There are many ways in which such an impact could have extinguished long-established and, if we may call them that, self-confident forms of life. After the initial burst of light and heat, a thick pall of impact dust enveloped the Earth for a year or more. Perhaps even more important than the world fire, the lowered temperatures, and a planet-wide acid rain was the absence for a year or two of enough light for photosynthesis. The primary photosynthesizing organisms in the oceans (then as now covering most of the Earth) are little one-celled plants called phytoplankton. They are especially vulnerable to lowered light levels because they lack major food reserves. Once the lights get turned out their chloroplasts can no longer generate carbohydrates from sunlight, and they die. But these little plants are the principal diet of one-celled animals that are eaten by larger, shrimp-like creatures, that are eaten by small fish, that are in turn eaten by large fish. Turn off the lights, wipe out the phytoplankton, and the entire food chain, this elaborate house of cards, collapses. Something similar is true on land.

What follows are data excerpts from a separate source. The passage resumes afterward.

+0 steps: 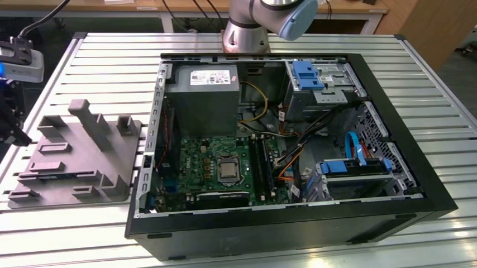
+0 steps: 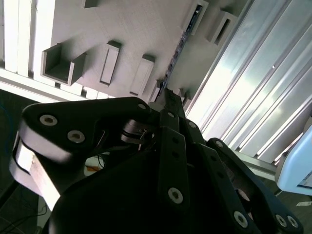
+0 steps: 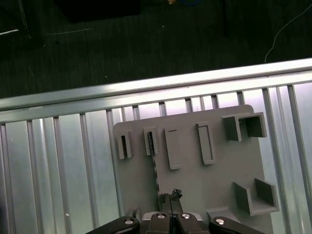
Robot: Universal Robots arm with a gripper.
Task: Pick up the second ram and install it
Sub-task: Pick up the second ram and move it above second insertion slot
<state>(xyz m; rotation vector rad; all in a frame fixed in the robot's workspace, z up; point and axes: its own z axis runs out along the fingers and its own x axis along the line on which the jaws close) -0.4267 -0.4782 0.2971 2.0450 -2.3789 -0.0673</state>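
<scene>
The second ram (image 3: 155, 170) is a thin dark stick standing on edge in a slot of the grey plastic block (image 3: 214, 185). It is seen edge-on in both wrist views, where it runs away from my fingertips. In the second wrist view the second ram (image 2: 176, 48) ends just ahead of my gripper (image 2: 168, 95). My gripper (image 3: 168, 197) hangs over the block with its fingers closed together, and its tip lines up with the stick's near part. In the exterior view the second ram (image 1: 60, 176) lies as a dark strip low in the grey block (image 1: 75, 156), with my gripper (image 1: 21, 137) at the exterior view's left edge.
The open computer case (image 1: 291, 223) lies on the slatted metal table (image 1: 447, 245) at the exterior view's right of the block. Inside it are the motherboard (image 1: 201, 162), a power supply (image 1: 201, 95) and drive bays (image 1: 320, 84). The table edge (image 3: 146, 87) runs just beyond the block.
</scene>
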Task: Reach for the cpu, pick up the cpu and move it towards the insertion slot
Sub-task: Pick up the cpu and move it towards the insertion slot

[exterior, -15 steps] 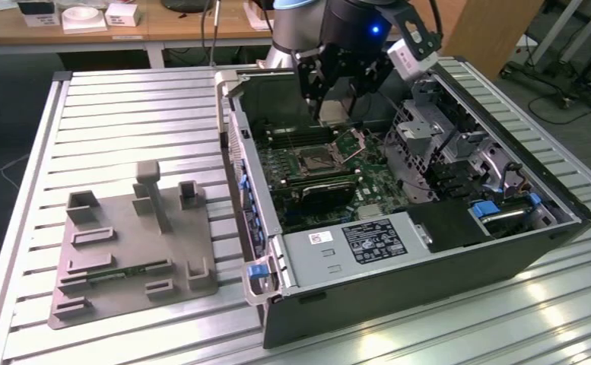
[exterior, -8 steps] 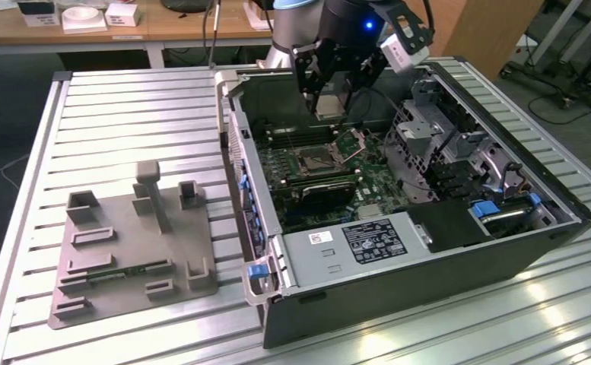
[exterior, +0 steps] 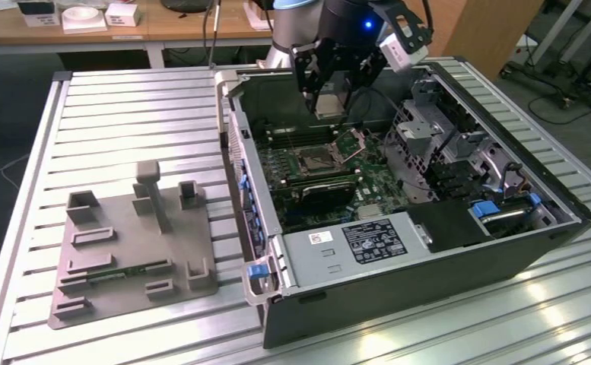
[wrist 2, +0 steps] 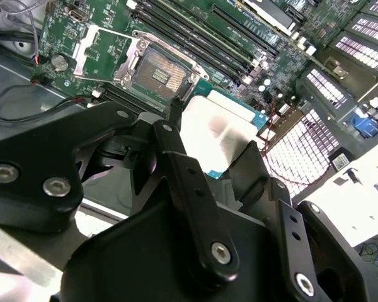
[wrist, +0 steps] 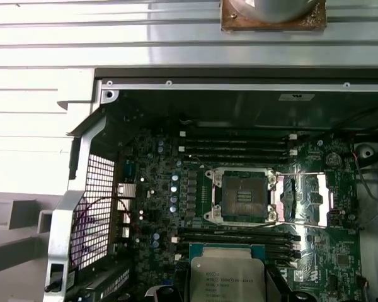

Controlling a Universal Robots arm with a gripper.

The beings of Earth depend on one another. Life on Earth is an intricately woven tapestry or web. Yank out a few threads here and there, and you can’t be sure whether that’s all the damage you’ve done, or whether the whole fabric will now unravel.

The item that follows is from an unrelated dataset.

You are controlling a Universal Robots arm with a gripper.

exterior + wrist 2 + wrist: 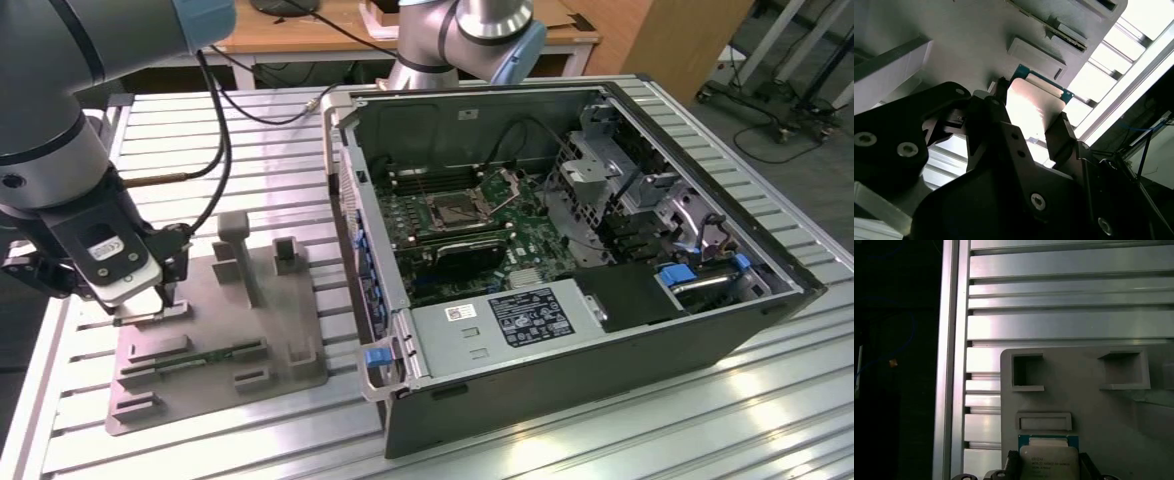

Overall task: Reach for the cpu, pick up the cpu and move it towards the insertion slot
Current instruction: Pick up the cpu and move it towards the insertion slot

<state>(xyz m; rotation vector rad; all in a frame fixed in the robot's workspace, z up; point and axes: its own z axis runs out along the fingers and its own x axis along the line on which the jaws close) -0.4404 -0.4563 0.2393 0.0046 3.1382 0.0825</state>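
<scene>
At the grey tray (267, 365) on the exterior view's left, we found the gripper (144, 312) low over the tray's outer edge. Both wrist views showed its fingers (991, 117) closed narrowly on the cpu (1035, 111), one on each of two opposite edges, its silvery top in plain sight. We could not tell whether the chip had cleared its seat in the tray. We noted the insertion slot (451, 210) well apart, inside the open computer case (561, 380), with the hinged bracket (511, 184) raised beside it.

We judged the hold slender: contact ran along thin edges only, so any snag on the tray's recess or a sharp move could tilt the chip or let it slip. We also judged the tray's upright posts (235, 240) and the case's side wall (350, 200), both standing between chip and socket, to be collision hazards on a low path. A tilted chip would meet the socket unevenly.
</scene>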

Insects and other arthropods are the principal agents by which dead plants and animal excrement are cleaned up. Scarabs—the dung beetles identified with the sun god and worshipped by the ancient Egyptians—are specialists in waste management. They collect the nitrogen-rich animal excrement accumulating on the surface of our planet and transport this fertilizer down where the plant roots are. Some sixteen thousand beetles have been counted on a single fresh elephant pat in Africa; two hours later the pat was gone.12 The Earth’s surface would be very different (and very messy) without dung beetles and their like. In addition, the microscopic feces of mites and springtails are major constituents of the soil humus from which the plants grow. Animals then eat the plants. We live off each other’s solid wastes as well.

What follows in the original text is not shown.